NoSQL and NewSQL

1. Context

This session presents newer types of data management systems, namely NoSQL systems and NewSQL database systems, which are frequently associated with big data settings. Big data may be characterized by 5 Vs [GBR15], namely large Volume, high Velocity (speed of data production and processing), diverse Variety (data from different sources may be heterogeneous; structured, semi-structured, or unstructured), unknown Veracity (raising concerns related to data quality and trust), potential Value (e.g., as basis for business intelligence or analytics). NoSQL and NewSQL address those Vs differently: Both promise scalability, addressing Volume and Velocity. NoSQL systems come with flexible data models, addressing Variety. NewSQL database systems perform ACID transactions, addressing Veracity. Value is up for discussion.

This text is meant to introduce you to general concepts that are relevant in videos in Learnweb (and beyond) and to point you to current research.

1.1. Prerequisites

  • Explain notions of database system and ACID transaction (very brief recap below).

1.2. Learning Objectives

  • Apply Amdahl’s and Gustafson’s laws to reason about speedup under parallelization.
  • Explain the notions of consistency in database contexts and of eventual consistency under quorum replication.
  • Explain the intuition of the CAP Theorem and discuss its implications.
  • Explain objectives and characteristics of “NoSQL” and “NewSQL” systems in view of big data scenarios.

2. Background

2.1. Scalability

A system is scalable if it benefits “appropriately” from an increase in compute resources. E.g., if resources are increased by a factor of 2, throughput should be about twice as high for a system that scales linearly.

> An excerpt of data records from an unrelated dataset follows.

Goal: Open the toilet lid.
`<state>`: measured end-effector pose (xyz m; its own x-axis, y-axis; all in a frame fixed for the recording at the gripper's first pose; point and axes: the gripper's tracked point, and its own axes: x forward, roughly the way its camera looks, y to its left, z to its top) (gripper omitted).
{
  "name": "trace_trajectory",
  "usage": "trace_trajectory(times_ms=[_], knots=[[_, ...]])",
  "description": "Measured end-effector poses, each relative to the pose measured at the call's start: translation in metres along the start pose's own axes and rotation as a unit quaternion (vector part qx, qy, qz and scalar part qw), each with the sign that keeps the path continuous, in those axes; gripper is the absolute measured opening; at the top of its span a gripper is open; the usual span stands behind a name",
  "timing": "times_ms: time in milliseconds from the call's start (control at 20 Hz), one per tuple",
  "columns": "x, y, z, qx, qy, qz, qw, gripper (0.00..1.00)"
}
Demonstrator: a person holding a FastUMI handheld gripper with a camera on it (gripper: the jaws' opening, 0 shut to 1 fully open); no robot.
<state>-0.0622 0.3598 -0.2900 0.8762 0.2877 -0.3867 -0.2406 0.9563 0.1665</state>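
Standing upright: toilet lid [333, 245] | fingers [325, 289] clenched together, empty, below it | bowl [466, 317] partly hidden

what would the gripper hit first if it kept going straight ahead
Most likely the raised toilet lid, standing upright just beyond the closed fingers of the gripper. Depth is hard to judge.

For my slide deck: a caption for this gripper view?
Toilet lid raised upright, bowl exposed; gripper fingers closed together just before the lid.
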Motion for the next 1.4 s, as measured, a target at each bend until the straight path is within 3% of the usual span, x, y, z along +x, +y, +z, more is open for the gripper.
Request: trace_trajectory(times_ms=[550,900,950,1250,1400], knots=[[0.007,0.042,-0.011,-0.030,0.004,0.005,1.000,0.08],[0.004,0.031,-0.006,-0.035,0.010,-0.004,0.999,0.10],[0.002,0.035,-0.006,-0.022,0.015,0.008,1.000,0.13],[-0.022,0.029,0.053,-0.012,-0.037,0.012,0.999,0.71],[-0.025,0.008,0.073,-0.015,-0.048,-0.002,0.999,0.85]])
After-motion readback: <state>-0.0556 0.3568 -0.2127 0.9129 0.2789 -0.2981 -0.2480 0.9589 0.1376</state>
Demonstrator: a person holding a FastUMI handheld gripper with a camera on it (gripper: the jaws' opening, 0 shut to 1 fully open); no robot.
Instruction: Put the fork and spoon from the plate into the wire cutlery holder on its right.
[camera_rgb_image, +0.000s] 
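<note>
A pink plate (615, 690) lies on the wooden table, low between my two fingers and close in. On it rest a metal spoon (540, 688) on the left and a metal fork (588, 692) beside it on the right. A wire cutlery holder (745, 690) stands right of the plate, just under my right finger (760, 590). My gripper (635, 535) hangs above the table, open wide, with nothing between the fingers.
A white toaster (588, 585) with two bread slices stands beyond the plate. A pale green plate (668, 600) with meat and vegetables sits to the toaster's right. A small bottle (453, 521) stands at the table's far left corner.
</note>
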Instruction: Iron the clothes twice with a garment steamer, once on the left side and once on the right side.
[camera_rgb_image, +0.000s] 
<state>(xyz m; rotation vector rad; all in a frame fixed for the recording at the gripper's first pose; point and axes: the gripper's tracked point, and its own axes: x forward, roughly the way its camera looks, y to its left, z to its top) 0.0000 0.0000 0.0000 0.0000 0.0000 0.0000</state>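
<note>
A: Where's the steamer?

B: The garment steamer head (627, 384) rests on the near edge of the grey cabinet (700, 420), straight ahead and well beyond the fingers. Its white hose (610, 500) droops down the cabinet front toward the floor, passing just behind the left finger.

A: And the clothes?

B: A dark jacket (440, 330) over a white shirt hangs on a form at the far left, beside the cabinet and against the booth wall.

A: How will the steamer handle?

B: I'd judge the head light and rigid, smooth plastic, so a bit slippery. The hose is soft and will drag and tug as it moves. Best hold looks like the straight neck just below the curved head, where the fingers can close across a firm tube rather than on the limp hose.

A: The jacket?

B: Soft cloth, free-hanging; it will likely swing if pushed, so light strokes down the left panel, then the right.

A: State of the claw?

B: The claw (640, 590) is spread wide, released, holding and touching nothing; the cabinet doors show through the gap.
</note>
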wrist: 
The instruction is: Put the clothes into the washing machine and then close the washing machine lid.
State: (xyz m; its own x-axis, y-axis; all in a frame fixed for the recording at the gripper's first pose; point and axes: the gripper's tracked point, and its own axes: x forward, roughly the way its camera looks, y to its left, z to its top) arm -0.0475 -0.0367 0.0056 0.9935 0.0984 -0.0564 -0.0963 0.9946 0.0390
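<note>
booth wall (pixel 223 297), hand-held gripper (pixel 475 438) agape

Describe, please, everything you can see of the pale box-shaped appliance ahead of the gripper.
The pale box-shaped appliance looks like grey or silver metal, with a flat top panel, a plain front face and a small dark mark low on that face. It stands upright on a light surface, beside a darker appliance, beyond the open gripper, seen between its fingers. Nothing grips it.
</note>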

As previously mentioned in the context of query optimization, scaling of computers comes in two major variants: scaling up (also called scaling vertically) and scaling out (also called scaling horizontally or sharding). When scaling up (see Figure 1), we improve resources of a single machine (e.g., we add more RAM, more/faster CPU cores), while scaling out (see Figure 2) means to add more machines and to distribute the load over those machines subsequently, for example with horizontal fragmentation.

scale-up.png

Figure 1: Scaling up improves the performance of a single machine.

scale-out.png

Figure 2: Scaling out distributes load over a fleet of systems.

Scaling out is not limited by physical restrictions of any single machine and is the usual approach in the context of big data. Indeed, [CP14] characterizes big data as being “large enough to benefit significantly from parallel computation across a fleet of systems, where the efficient orchestration of the computation is itself a considerable challenge.”

2.2. Limits to Scalability

Amdahl’s law [Amd67] provides an upper bound for the speedup that can be gained by parallelizing computations which (also) include a non-parallelizable portion. More specifically, if some computation is parallelized to \(N\) machines and involves a serial fraction \(s\) that cannot be parallelized, the speedup is limited as follows (the time needed for \(s\) does not change, while the remainder, \(1-s\), is scaled down linearly with \(N\)):

\[ Speedup = \frac{1}{s + \frac{1-s}{N}} \]

In the following interactive GeoGebra graphic you see a plot of this speedup (with \(N\) on the x-axis; the plot also includes a limit for that speedup and an alternative speedup according to Gustafson’s law, both to be explained subsequently).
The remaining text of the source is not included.